At first I ignored it but the bites have got harder and harder as he (and presumably his teeth!) have grown. He used to scratch a lot too but rarely does it now other than when he tries to climb my leg. I've tried saying "No", ignoring him, picking him up and placing him away from me, walking away from him, making hissing or squeaking noises and even as a last ditch attempt I tried spraying him with water, whilst the water does deter him for 2 seconds he will come straight back until he is soaked and thinks it's a game. If I ignore him he will bite my hand to get my attention again

I'm just worried he is going to grow into a big cat and be biting people and then it is going to hurt, he has already drawn blood on multiple occasions from biting and scratching. Will he grow out of this or is there another way that I haven't tried to teach him not to?


----------



## lymorelynn (Oct 4, 2008)

And this is why it is better for kittens to stay with their mothers. However I know it isn't always possible and you now need to teach him the manners he should have learned.
When he bites stop playing or stroking him. Do not move away quickly as this will only trigger his attack response - just stop what you are doing and move away with a firm 'No' or 'That's enough' Go out of the room and don't react if he follows you. 
If he instigates an attack on you distract him by throwing a small toy - ball of paper or foil, or a small soft toy that he can carry - lots of cats enjoy a game of fetch.
Hopefully he will learn that it isn't acceptable to bite before he gets too big. Look at getting him neutered as soon as you can as this should help to calm his behaviour too.


----------



## chillminx (Nov 22, 2010)

You are right to want to get him out the biting habit now whilst he is still a kitten because bites, even in play, from an adult cat can be quite painful!  Especially if he grows into a large cat!

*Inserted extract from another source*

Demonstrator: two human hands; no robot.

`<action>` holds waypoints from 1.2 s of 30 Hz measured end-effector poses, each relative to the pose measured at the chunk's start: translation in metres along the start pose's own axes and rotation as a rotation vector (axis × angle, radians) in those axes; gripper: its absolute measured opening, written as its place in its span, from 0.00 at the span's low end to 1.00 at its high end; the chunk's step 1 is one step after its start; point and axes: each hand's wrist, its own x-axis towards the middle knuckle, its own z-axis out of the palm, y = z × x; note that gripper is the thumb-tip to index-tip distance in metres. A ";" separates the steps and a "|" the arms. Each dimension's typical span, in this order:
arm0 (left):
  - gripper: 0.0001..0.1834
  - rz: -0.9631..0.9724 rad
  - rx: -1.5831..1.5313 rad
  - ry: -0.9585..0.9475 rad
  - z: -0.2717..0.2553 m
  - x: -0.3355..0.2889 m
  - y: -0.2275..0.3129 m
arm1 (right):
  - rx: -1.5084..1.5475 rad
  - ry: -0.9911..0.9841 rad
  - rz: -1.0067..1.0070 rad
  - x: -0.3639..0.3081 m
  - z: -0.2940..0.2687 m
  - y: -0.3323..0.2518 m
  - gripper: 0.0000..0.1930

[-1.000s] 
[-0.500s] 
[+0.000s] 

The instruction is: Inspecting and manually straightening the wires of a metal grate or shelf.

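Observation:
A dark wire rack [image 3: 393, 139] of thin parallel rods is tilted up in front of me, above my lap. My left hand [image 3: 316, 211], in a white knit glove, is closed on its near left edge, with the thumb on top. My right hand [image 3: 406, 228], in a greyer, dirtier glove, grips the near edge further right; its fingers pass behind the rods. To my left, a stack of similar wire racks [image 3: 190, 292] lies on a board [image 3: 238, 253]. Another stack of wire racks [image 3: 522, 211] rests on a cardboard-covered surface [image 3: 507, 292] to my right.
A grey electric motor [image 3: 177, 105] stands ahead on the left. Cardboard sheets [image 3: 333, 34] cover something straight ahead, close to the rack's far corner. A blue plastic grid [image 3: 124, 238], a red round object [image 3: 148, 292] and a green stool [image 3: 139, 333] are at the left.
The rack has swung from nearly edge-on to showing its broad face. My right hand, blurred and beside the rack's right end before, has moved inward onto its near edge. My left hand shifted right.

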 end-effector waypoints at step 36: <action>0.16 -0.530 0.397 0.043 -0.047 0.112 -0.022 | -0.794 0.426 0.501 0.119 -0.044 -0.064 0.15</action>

I agree with Lyn's advice.

Also, I find it useful to have a Kong Kickeroo at hand with one of my boys, who tends to be quite rough in his play. He is a big strong cat so it is no fun to get bitten by him. (I adopted him at age 14 mths and he came with the play-biting habit). I have about 5 kickeroos placed around the house, so wherever I am there is one to hand.

Kong Cat Kickeroo Giraffe: Amazon.co.uk: Pet Supplies

The kickeroos contain catnip, but I also rub them with powdered catnip to make them smell stronger and more attractive to the cats. 

The moment the cat starts to bite me I give him the kickeroo and he gives it a good old kicking and biting, getting his aggression out on it. Afterwards he is happy to have me stroke him.


----------



## yelloworchid (Nov 4, 2013)

We got our Amber when she was 12 weeks old from a lady who has a German Shepherd pup at the same time, Amber thinks she's a puppy too! 

Even now at 18 months old, whenever we try and stroke or rub her neck, she'll nibble/bite, then lick the hand.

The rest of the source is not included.